“Não, não era uma prioridade para nós. Sei que há interesses diversos, mas, para mim, correio é sagrado”, afirmou o inspetor da unidade de cibercrime da Judiciária, na sequência de uma questão da defesa do criador da plataforma, colocada pela advogada Luísa Teixeira da Mota, reconhecendo, porém, que isso “é fácil de ver”.
Sobre o acesso ao sistema da Procuradoria-Geral da República, José Amador revelou a existência de “307 acessos a endereços”.
Os representantes de Rui Pinto levantaram também dúvidas sobre a especificidade do mandado de detenção e da apreensão dos dispositivos, alegando que as moradas que constam nos autos não são coincidentes, algo que José Amador reconheceu, embora tenha, de certa forma, passado a questão para o procedimento das autoridades húngaras no terreno, que não permitiram a participação de elementos da PJ.
“Toda a sucessão de despachos não passou por mim. De facto, são moradas diferentes”, explicou o inspetor, respondendo também não saber “se facultaram ao arguido o acesso a um advogado” aquando da detenção em Budapeste, em 16 de janeiro de 2019.
Uma das acusações mais discutidas pela defesa de Rui Pinto nesta primeira inquirição a José Amador foi a de sabotagem informática à SAD do Sporting. Nesse sentido, a defesa – e até o coletivo de juízes presidido por Margarida Alves – questionou se o ataque atribuído ao criador do Football Leaks teria mesmo o objetivo de provocar o colapso ou se tal seria uma consequência da menor resiliência do sistema informático ‘leonino’.
No entender de José Amador, Rui Pinto não teria como ignorar que um ataque com a natureza daquele que foi lançado teria aquele final, confessando que “as capacidades” do criador da plataforma são superiores às suas próprias capacidades a nível informático.
“Uma pessoa que lança um conjunto de ataques sabe que o sistema vai ser bombardeado. É feito com aquela intenção”, frisou, salientando: “O propósito de exfiltração estava feito. Para quê aquele ataque naquele momento? Não consigo encontrar justificação no sentido de ganhar outros privilégios de acesso”.
Antes da defesa de Rui Pinto foi a vez da inquirição dos representantes da Doyen a José Amador, na qual esteve em destaque o tipo de intervenção do advogado Pedro Henriques no início da investigação. Com efeito, o inspetor da Judiciária notou que “Pedro Henriques não tinha procuração” para representar o CEO da Doyen, Nélio Lucas, e que o jurista seria “uma espécie de colaborador” do líder do fundo de investimento.
O julgamento prossegue apenas na próxima quinta-feira, com a continuação da inquirição da defesa de Rui Pinto a José Amador, depois de ser declarada sem efeito a sessão inicialmente agendada para quarta-feira.

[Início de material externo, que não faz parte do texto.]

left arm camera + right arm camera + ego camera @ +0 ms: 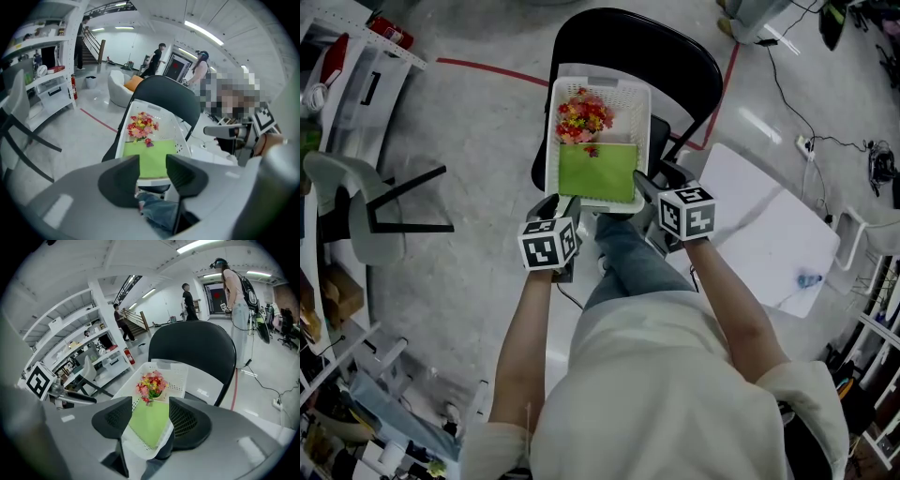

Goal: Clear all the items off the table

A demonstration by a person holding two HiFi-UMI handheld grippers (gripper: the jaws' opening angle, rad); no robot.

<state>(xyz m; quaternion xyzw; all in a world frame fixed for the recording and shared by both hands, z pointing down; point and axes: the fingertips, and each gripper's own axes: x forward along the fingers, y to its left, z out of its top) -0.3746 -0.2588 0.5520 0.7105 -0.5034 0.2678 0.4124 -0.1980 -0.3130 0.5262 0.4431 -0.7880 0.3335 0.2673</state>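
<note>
Basket point(551, 141) sits on the black chair point(609, 37) dead ahead of both grippers, with its near edge hanging off the seat front toward the person's knees. The chair back closes off the far side.

Open floor point(478, 112) lies left of the left gripper point(555, 211), out to a grey chair point(356, 206) well off to that side. Right of the right gripper point(649, 185) is a white table point(769, 234), near but apart from the chair, with cables on the floor beyond it.

Right gripper point(150, 411): jaws about half closed on the basket's point(136, 439) near right corner, white rim wedged between both pads. That reads as a grip.

Left gripper point(152, 164): jaws apart, nothing pinched. It's at the basket's point(123, 140) near left corner, and the near rim crosses the gap just past the tips, wider than the gap. Pads are not on it.

Inside the basket, the green sheet point(598, 171) lies flat at the end nearest the grippers. The flowers point(583, 117) are just beyond it, touching its far edge.
</note>
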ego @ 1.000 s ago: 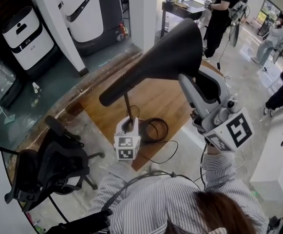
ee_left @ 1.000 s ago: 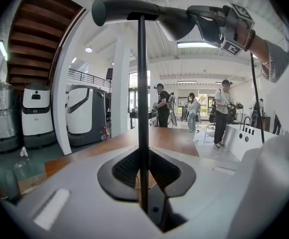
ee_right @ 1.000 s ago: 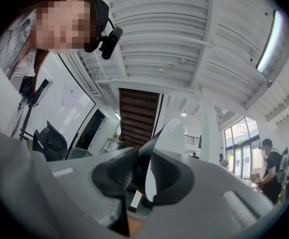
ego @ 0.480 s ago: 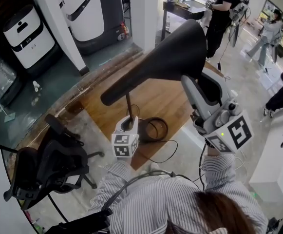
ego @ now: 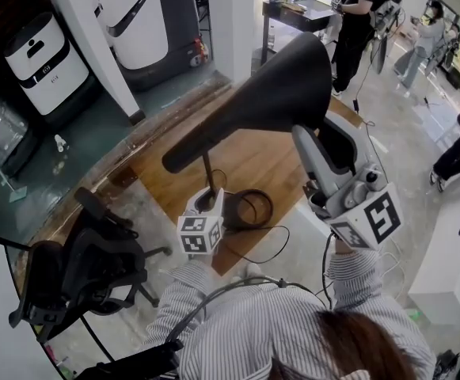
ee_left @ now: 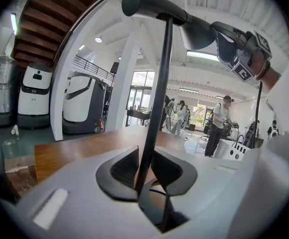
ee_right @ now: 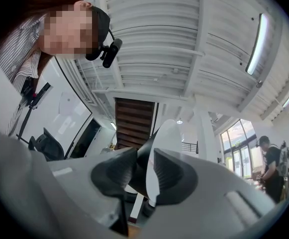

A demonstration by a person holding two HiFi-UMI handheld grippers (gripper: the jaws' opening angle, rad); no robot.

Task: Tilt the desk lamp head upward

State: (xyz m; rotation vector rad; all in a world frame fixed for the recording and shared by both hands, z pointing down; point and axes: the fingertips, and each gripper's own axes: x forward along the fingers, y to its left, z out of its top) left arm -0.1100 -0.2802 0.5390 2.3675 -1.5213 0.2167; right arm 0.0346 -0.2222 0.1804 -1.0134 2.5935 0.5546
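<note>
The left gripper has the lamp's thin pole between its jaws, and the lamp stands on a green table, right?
Not green: the head view shows the table is brown wood. The left gripper does have the pole of the desk lamp between its jaws, which have just been opening.

The lamp head (ego: pixel 269 93) is matt black outside, smooth like moulded plastic; its lining (ee_right: pixel 161 143) is pale and smooth. The stem (ee_left: pixel 154 108) is a thin dark rod with a dull sheen. Under the lamp, the tabletop (ego: pixel 269 161) is warm brown wood, smooth and lightly glossy. The cable (ego: pixel 249 225) by the lamp's foot looks matt and rubbery. The sleeve (ego: pixel 190 291) is striped woven cloth.
</note>
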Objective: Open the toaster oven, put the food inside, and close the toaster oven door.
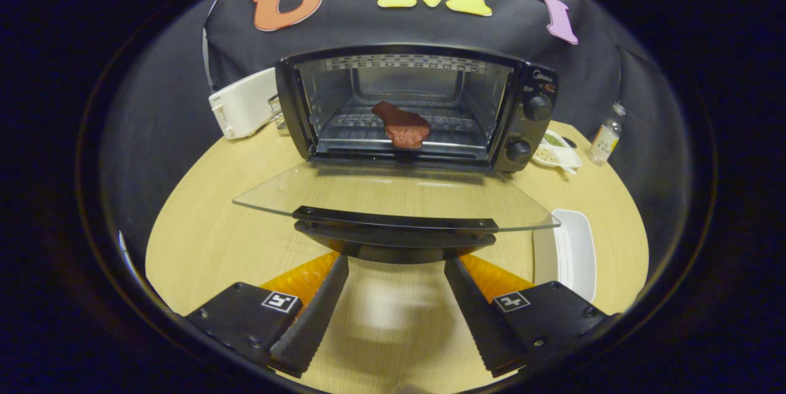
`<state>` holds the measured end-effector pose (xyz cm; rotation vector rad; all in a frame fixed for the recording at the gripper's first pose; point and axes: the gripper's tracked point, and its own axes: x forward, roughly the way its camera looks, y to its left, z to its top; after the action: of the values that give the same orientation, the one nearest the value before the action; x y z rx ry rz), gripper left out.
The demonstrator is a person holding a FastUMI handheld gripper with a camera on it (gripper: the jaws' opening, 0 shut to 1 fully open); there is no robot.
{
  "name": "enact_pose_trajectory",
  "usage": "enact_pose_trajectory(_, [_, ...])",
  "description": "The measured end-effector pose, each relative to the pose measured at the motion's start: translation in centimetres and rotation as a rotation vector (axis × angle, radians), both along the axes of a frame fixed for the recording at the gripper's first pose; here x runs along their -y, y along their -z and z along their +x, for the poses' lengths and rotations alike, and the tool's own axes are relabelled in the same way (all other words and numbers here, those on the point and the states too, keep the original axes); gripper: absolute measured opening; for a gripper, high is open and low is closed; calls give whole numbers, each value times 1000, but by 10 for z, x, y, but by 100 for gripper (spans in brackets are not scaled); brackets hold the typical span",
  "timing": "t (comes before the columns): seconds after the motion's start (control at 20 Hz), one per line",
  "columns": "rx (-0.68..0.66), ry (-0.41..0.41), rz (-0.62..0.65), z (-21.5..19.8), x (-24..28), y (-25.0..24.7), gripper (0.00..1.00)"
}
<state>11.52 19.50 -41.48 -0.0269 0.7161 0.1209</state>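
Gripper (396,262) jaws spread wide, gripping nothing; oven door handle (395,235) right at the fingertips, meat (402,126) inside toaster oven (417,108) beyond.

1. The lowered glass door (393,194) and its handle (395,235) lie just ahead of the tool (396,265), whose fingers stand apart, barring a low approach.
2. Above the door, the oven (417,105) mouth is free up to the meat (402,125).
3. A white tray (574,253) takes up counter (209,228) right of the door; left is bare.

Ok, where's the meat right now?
Gripper view: the meat lies on the rack inside the open oven, beyond the lowered door and open tongs.
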Motion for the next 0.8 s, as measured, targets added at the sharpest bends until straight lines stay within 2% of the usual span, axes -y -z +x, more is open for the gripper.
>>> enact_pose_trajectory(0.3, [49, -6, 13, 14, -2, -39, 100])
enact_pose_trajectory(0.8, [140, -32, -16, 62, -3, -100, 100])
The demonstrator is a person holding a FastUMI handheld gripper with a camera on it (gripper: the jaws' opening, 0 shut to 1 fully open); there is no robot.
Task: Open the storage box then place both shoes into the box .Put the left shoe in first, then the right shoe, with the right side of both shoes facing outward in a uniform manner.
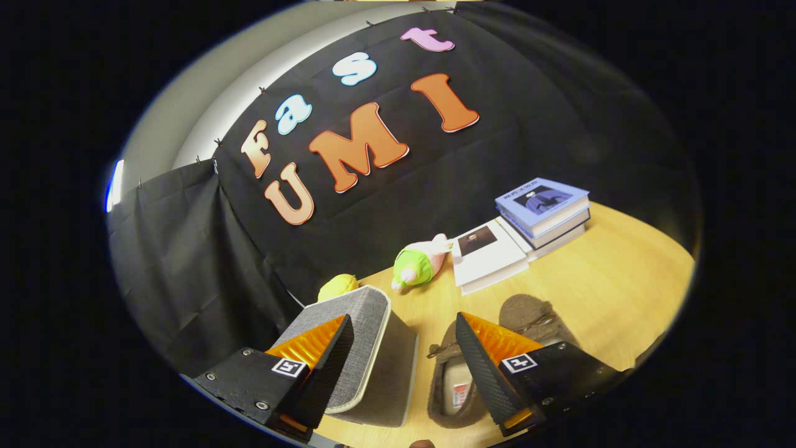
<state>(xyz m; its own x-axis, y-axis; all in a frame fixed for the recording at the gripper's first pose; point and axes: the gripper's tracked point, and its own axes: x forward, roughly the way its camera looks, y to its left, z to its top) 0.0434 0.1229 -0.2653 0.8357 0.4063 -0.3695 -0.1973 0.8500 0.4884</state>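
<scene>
A grey fabric storage box (373,354) stands on the wooden table (622,280), partly under my left finger; its lid looks down. Just right of it lie two brown suede shoes side by side. The nearer shoe (449,389) shows its pale insole between my fingers and runs under the right finger. The farther shoe (528,314) pokes out beyond that finger. My gripper (403,316) hovers above the box and the shoes, open, with nothing held between its fingers.
A green and pink plush toy (420,264) and a yellow soft thing (337,286) lie by the black cloth wall behind the box. A white book (488,255) and a stack of blue-covered books (544,211) lie farther right.
</scene>
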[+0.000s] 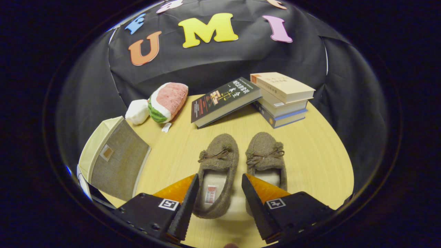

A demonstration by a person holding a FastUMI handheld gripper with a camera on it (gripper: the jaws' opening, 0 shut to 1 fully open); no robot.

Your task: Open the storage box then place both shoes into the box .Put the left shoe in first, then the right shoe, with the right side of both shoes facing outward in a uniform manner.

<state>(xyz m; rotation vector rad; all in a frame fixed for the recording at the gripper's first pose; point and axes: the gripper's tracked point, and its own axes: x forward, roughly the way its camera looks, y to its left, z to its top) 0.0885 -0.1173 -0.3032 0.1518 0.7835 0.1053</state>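
Note:
Two brown fuzzy slippers with small bows lie side by side on the wooden table, toes pointing away from me. The left shoe (217, 174) has its heel end between my fingers. The right shoe (266, 156) lies just beyond the right finger, which covers its heel. My gripper (219, 184) is open, its fingers spread on either side of the left shoe's opening without pressing on it. The storage box (113, 158), beige with a grey fabric lid, stands to the left of the shoes with its lid shut.
A plush watermelon slice (168, 101) and a white plush (137, 111) lie beyond the box. A dark book (224, 100) leans on a stack of books (282, 100) beyond the shoes. The table's (310, 151) edge curves round on the right.

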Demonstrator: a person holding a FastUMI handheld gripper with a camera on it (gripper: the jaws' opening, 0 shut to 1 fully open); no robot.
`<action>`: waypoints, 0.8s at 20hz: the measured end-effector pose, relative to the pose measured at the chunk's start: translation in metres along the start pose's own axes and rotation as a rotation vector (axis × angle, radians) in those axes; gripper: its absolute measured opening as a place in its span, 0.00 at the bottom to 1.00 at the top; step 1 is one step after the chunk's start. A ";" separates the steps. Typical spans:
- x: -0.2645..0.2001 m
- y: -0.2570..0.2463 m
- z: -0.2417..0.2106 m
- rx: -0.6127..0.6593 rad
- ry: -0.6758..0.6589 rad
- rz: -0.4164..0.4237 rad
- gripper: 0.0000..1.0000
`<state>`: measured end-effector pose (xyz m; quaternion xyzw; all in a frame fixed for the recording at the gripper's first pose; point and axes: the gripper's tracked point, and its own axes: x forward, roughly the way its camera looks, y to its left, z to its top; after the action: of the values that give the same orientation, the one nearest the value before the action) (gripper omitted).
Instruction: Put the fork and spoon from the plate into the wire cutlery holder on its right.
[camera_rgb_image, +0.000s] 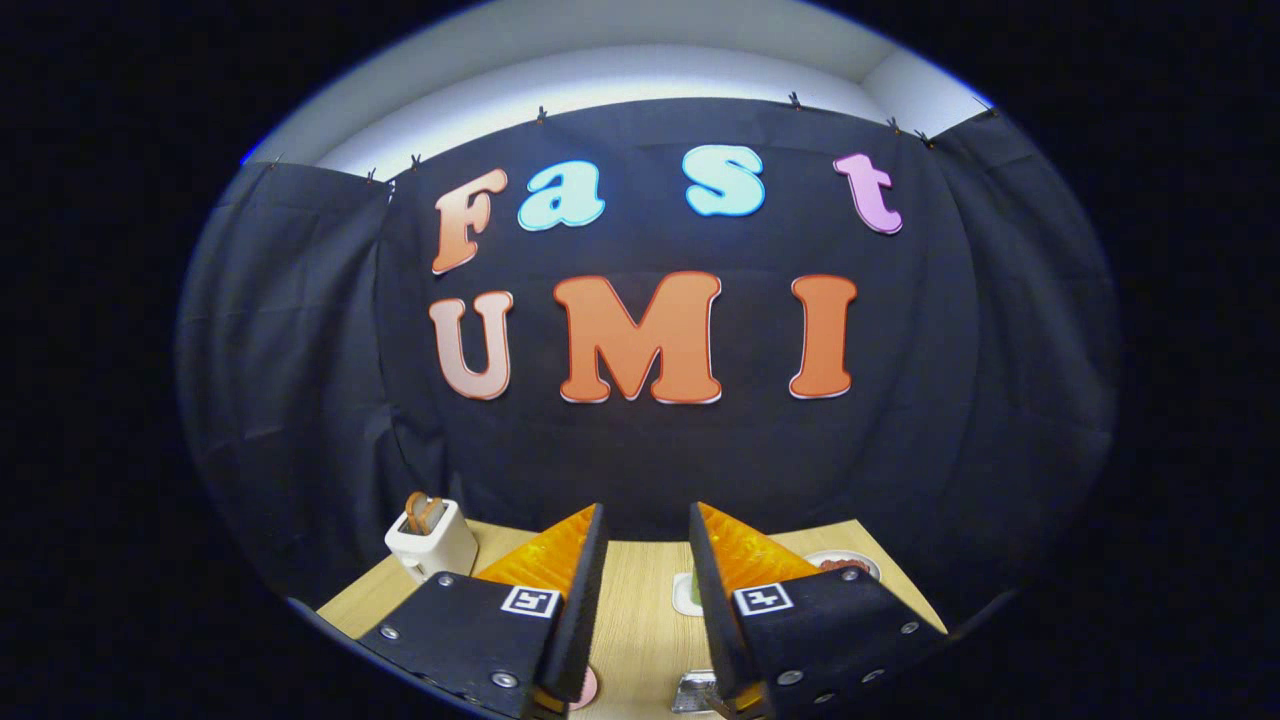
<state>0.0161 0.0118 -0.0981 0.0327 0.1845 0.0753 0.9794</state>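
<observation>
My gripper (646, 512) is open and held high over a wooden table (640, 610), with nothing between its fingers. Low between the fingers, a sliver of a pink round thing (587, 690) peeks out from under the left finger; I cannot tell whether it is the plate. A small shiny metal piece (695, 692) shows beside the right finger, and it is too cut off to identify. The fork and spoon are hidden from me.
A white toaster (432, 542) with a slice of bread in it stands at the table's far left corner. A small white and green item (684, 592) lies just left of the right finger. A white dish (845, 565) with something reddish sits far right.
</observation>
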 end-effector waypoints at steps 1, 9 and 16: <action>-0.002 -0.001 0.008 -0.004 -0.033 -0.006 0.56; -0.012 -0.007 0.060 -0.041 -0.203 -0.074 0.97; -0.019 -0.014 0.072 -0.070 -0.265 -0.125 0.97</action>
<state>0.0270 -0.0072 -0.0262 -0.0032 0.0526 0.0158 0.9985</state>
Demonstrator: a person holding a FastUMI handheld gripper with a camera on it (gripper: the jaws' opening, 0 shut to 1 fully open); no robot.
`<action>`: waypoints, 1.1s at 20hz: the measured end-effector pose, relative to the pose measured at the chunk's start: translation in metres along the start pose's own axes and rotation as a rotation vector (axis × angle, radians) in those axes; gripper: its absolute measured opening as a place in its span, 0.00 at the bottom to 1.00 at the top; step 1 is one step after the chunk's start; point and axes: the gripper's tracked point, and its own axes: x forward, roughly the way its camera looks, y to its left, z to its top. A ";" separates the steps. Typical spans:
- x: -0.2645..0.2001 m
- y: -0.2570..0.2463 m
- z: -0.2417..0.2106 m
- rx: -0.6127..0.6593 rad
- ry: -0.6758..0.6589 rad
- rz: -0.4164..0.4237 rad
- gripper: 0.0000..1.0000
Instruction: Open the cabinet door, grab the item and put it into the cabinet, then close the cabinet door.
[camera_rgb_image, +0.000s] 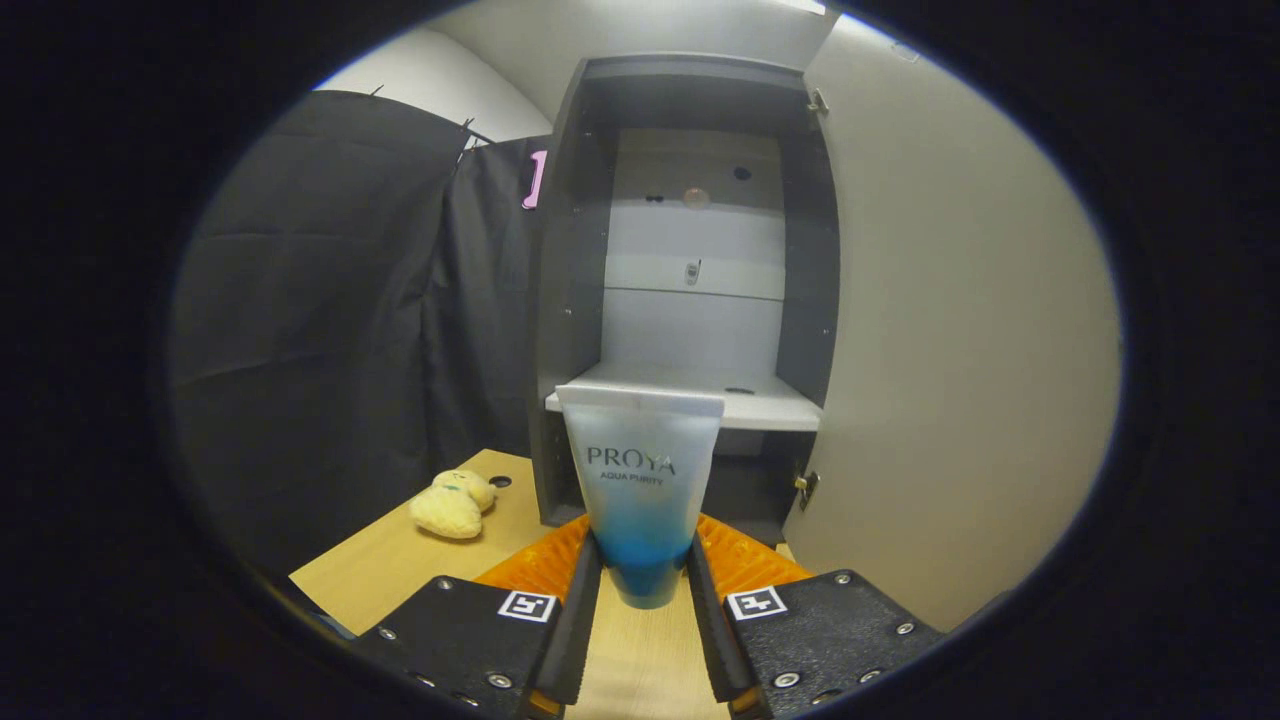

Rui Pinto, de 31 anos, responde por um total de 90 crimes: 68 de acesso indevido, por 14 de violação de correspondência e por seis de acesso ilegítimo, visando entidades como o Sporting, a Doyen, a sociedade de advogados PLMJ, a Federação Portuguesa de Futebol e a Procuradoria-Geral da República, e ainda por sabotagem informática à SAD do Sporting e por extorsão, na forma tentada. Este último crime diz respeito à Doyen e levou também à pronúncia do advogado Aníbal Pinto, então representante de Rui Pinto.
O criador do Football Leaks encontra-se em liberdade desde 07 de agosto, “devido à sua colaboração” com a Polícia Judiciária (PJ) e o seu “sentido crítico”, mas está, por questões de segurança, inserido no programa de proteção de testemunhas em local não revelado e sob proteção policial.